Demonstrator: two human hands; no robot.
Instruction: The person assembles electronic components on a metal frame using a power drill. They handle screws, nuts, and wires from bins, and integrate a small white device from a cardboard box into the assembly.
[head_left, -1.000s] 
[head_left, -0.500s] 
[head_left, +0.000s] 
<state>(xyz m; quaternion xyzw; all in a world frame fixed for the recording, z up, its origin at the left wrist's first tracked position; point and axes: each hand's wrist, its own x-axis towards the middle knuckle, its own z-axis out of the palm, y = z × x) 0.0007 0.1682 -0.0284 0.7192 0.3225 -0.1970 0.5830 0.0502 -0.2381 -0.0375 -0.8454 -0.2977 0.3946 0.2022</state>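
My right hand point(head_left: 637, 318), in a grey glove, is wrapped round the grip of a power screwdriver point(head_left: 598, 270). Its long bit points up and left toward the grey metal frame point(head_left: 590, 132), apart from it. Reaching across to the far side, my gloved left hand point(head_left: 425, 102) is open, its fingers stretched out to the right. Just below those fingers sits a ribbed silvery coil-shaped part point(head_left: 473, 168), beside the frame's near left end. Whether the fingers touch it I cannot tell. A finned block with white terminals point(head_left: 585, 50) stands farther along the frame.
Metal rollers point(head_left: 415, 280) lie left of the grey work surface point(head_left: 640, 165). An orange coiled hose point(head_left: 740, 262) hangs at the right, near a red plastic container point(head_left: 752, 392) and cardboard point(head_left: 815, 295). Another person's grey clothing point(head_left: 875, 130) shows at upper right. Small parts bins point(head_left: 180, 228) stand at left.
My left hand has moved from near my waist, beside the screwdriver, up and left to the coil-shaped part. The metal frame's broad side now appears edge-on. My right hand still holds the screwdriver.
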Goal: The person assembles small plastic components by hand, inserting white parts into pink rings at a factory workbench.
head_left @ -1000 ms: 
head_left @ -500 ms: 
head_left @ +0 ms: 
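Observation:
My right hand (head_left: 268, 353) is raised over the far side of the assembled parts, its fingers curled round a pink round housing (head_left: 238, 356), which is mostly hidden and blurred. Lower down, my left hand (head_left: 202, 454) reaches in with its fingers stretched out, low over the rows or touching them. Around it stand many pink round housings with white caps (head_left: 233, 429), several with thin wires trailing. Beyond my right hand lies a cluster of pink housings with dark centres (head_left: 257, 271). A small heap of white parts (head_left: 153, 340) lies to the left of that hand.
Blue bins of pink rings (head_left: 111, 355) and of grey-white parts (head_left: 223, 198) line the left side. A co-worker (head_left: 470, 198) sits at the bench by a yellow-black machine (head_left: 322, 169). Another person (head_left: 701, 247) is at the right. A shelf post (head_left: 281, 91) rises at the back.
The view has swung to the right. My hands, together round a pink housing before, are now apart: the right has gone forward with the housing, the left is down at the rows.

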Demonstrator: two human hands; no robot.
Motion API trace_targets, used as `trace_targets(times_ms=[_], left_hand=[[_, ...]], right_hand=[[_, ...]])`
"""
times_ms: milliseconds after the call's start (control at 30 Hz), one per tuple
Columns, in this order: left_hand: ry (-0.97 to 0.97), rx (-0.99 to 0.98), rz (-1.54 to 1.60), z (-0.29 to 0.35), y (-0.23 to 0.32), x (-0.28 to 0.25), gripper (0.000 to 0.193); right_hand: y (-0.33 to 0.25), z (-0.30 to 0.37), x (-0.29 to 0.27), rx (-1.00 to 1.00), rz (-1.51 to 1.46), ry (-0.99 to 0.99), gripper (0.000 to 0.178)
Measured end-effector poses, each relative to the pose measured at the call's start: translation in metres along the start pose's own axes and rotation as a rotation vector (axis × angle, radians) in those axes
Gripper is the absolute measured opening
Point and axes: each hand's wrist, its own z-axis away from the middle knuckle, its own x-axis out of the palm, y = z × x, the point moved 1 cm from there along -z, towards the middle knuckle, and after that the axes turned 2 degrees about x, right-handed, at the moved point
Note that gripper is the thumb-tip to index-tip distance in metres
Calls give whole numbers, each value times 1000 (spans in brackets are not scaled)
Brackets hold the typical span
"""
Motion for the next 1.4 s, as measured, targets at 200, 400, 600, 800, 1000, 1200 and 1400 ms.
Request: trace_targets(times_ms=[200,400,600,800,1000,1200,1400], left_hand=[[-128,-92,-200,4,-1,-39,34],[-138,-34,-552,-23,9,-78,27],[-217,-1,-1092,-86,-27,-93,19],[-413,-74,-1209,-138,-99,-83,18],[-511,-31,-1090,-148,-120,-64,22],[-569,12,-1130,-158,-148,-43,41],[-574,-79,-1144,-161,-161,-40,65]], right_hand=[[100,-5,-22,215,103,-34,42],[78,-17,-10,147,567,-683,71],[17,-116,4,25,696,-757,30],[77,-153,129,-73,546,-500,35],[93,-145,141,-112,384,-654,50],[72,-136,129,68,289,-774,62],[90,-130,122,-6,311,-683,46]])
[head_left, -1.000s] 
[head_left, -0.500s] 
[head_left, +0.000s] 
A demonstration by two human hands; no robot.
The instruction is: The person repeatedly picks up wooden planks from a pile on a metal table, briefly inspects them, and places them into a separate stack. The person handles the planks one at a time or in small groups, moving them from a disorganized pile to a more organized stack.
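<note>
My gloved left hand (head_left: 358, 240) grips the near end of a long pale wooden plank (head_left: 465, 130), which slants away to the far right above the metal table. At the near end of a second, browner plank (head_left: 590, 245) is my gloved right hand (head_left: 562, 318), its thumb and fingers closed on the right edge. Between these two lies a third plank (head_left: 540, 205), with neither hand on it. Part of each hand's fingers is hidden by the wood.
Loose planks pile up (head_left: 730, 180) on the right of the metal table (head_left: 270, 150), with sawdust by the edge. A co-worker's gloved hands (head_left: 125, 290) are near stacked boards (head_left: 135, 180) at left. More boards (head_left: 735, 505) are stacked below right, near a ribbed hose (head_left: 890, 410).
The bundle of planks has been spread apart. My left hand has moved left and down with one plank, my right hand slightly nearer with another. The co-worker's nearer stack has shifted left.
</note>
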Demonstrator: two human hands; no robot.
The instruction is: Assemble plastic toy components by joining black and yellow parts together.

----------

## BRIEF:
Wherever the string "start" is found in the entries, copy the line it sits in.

## RESULT FOR THIS EXERCISE:
times_ms: milliseconds after the call's start (control at 30 Hz), one per tuple
Measured end-effector poses, each relative to the pose measured at the call's start: translation in metres along the start pose's own axes and rotation as a rotation vector (axis × angle, radians) in those axes

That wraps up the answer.